Remembrance Day's meaning has changed for me over the past few years. I used to wear a red poppy but in recent years I've started to buy white ones instead. To me the red poppy has become a jingoistic symbol; something that glorifies the war rather than remembers the damage it wrought and the lives it shattered both in Britain and across the Commonwealth (not to mention in France, America, Germany, Austria... you get the idea). The photo of the Royal British Legion's Poppy Day in Manchester shows a girl in a tee shirt with 'future soldier' on it, which seems a far cry from the 'War to End All Wars' that I grew up with.http://www.britishlegion.org.uk/news-events/news/poppy-appeal/manchester-celebrates-fundraising-success-for-our-armed-forces.
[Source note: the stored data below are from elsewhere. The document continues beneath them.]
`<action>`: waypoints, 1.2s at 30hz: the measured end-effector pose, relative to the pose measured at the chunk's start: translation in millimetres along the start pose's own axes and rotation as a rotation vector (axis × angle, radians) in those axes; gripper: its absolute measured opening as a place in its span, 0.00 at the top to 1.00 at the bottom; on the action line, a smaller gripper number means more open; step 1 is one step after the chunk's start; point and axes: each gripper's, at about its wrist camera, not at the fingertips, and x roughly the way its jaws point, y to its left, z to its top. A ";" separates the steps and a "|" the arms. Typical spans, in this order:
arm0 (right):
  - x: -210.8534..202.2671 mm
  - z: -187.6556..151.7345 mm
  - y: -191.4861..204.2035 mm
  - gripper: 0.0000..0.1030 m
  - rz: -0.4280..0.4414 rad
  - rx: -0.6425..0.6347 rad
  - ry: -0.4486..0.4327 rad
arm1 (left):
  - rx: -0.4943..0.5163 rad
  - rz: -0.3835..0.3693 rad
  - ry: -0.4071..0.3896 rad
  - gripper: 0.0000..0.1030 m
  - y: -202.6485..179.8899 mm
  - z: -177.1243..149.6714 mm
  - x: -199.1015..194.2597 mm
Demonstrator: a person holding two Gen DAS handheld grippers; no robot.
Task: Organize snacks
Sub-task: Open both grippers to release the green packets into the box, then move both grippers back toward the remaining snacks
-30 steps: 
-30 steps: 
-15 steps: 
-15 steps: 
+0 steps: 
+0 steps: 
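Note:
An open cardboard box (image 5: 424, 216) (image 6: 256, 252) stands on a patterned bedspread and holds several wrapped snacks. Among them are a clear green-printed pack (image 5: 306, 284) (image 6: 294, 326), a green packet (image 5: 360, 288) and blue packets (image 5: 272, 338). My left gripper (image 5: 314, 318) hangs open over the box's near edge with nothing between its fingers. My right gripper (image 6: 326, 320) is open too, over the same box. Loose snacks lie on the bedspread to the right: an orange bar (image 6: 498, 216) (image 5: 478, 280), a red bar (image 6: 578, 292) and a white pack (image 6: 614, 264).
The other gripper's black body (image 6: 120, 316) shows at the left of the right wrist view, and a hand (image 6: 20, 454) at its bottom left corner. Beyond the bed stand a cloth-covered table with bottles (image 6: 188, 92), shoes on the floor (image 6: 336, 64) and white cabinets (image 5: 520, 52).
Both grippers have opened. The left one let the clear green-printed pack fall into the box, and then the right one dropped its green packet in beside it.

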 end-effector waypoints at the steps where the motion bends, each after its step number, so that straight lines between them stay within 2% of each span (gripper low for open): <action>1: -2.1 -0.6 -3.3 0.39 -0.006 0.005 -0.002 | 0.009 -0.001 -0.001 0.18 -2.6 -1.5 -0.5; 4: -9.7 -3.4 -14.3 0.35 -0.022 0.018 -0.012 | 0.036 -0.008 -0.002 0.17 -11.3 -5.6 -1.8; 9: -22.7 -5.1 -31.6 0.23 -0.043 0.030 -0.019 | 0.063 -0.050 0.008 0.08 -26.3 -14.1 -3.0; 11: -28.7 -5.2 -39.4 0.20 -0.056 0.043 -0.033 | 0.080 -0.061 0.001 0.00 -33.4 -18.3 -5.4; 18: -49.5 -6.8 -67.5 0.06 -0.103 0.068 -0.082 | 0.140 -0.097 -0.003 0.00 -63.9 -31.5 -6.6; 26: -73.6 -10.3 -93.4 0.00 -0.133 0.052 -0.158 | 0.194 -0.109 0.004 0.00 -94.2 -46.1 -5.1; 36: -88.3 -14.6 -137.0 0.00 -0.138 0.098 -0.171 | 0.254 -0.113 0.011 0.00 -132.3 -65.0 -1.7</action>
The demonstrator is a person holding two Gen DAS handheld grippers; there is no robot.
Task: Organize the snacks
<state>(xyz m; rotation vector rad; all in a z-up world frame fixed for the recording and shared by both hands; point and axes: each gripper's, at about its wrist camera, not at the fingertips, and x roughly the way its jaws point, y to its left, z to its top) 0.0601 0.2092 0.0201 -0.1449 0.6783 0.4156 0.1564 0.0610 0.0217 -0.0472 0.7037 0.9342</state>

I'm uncomfortable with the sentiment, it implies we've given up on the idea of not going to war, even though there's nobody to really threaten us (outside of terrorists and, frankly armies and wars seem to breed more not fewer of those), which in turn implies that like TV or video games, war has become another distraction, another way to keep the population quiet. That isn't anything new of course, arguably the USA has been doing it since World War 2 ended and its a trick that goes back to the Ancient World. Perhaps its just that a century is a long time and the people who fought in it are largely dead; its been repurposed for a new age: as a lodestone of national identity in a society where globalised capitalism is rapidly rendering such things meaningless.